Problem description => From the entries that follow, report every line in which "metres" occurs.

════════════════

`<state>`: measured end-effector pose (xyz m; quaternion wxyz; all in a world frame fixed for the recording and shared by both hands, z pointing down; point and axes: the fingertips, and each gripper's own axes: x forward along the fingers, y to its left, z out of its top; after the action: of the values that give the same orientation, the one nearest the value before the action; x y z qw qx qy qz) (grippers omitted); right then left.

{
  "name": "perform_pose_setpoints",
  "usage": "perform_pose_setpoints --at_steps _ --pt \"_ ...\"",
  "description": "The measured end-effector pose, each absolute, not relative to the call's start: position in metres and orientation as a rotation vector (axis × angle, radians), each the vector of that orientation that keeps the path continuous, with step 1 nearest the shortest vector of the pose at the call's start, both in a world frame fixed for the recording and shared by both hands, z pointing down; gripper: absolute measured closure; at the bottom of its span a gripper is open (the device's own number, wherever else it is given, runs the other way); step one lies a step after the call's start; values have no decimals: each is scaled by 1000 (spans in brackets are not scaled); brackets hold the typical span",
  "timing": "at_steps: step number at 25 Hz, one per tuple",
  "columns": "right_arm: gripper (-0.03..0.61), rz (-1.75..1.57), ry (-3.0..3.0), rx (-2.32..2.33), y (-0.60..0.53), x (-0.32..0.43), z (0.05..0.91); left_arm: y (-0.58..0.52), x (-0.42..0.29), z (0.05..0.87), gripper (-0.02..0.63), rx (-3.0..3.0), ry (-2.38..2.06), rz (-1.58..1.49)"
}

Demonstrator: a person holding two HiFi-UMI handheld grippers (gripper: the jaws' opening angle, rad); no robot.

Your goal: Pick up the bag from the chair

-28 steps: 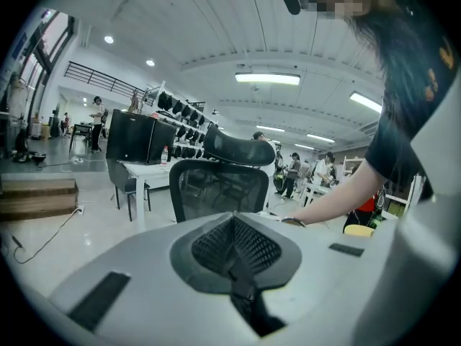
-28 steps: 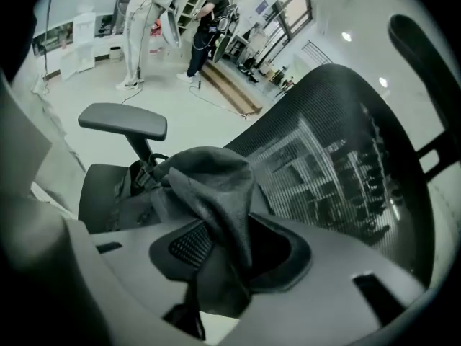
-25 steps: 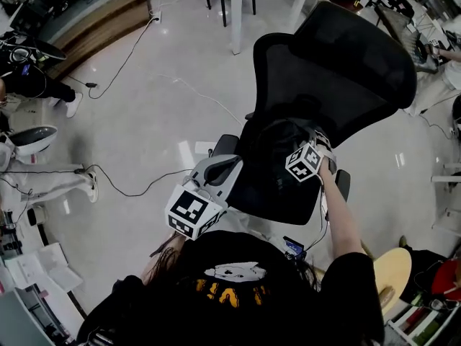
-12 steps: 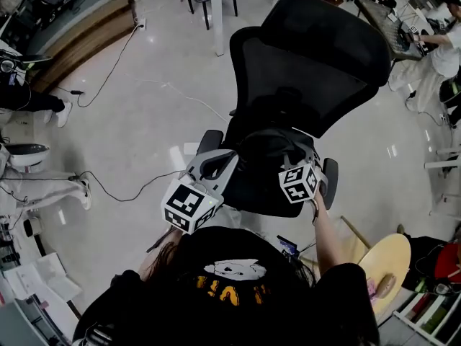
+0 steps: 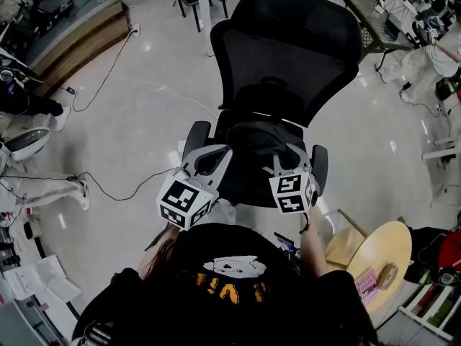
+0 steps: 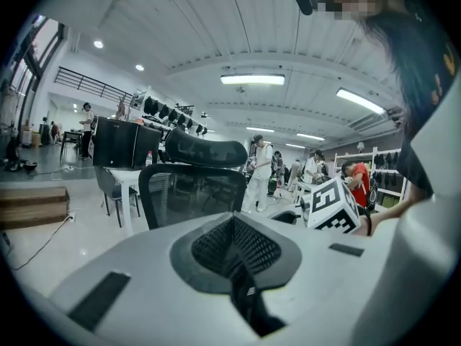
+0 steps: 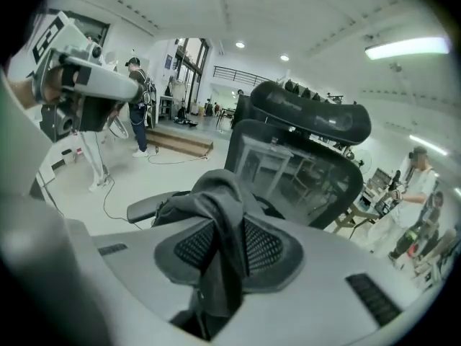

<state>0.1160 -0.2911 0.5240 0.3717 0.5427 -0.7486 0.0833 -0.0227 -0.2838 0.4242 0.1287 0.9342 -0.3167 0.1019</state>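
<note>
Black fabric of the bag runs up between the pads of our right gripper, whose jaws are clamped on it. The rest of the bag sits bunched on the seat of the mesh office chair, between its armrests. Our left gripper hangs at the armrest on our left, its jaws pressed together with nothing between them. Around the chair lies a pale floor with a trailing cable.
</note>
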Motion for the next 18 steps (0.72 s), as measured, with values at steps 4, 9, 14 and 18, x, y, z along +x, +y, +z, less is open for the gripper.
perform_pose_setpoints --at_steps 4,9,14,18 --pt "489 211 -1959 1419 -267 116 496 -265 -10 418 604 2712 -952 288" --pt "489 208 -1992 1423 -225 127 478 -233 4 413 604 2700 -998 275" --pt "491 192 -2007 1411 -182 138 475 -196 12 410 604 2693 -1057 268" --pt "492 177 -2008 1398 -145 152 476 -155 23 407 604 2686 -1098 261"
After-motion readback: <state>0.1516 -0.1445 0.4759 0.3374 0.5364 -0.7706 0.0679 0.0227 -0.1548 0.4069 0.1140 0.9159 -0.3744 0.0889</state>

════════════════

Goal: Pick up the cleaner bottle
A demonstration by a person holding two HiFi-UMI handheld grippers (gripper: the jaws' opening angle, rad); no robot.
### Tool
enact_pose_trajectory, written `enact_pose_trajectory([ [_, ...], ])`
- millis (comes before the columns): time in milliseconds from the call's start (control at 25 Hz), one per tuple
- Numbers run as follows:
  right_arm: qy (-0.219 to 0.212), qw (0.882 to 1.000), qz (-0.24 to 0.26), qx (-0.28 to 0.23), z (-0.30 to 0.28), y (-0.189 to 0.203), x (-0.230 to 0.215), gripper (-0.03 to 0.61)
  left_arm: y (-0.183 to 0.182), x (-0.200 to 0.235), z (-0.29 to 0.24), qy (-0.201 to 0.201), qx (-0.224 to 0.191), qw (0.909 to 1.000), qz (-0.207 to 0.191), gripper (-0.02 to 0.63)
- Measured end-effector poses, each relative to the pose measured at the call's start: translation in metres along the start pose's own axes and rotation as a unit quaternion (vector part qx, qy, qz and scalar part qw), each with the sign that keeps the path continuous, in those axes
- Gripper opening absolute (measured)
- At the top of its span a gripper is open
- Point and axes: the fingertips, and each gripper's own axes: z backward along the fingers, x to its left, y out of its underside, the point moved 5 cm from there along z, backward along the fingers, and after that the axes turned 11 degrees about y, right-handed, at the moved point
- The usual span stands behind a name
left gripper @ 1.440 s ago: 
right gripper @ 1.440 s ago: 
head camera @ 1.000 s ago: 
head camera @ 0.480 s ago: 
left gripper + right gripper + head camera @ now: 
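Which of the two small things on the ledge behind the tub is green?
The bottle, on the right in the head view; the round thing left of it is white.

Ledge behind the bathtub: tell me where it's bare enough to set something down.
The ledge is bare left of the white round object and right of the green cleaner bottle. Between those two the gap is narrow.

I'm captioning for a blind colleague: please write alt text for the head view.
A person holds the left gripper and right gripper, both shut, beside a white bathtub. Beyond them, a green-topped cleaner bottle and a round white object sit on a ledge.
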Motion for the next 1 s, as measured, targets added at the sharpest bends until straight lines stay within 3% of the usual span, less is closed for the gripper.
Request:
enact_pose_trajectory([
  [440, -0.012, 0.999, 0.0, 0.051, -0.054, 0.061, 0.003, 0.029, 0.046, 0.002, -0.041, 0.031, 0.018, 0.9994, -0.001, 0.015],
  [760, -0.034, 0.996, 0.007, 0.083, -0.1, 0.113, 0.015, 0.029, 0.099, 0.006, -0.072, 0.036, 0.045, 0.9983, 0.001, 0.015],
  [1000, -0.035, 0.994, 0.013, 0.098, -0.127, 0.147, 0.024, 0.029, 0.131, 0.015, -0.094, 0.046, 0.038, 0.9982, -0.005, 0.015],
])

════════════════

Your solution =>
  "description": "The measured end-effector pose, each absolute, not relative to the call's start: position in metres and orientation as a rotation vector (axis × angle, radians), each the vector of that orientation that keeps the path continuous, with step 1 nearest the shortest vector of the pose at the call's start, both in a world frame fixed for the recording and shared by both hands, z pointing down; gripper: absolute measured closure; at the bottom of its span a gripper is open (the device's own number, wherever else it is given, runs the other way); step one lies a step after the call's start; values have no decimals: each is scaled by 1000 (spans in brackets are not scaled); brackets hold the typical span",
- Measured end-effector poses, each relative to the pose measured at the call's start: translation in metres along the start pose's own axes and rotation as a unit quaternion (vector part qx, qy, qz and scalar part qw), each with the sign that keeps the path continuous, in those axes

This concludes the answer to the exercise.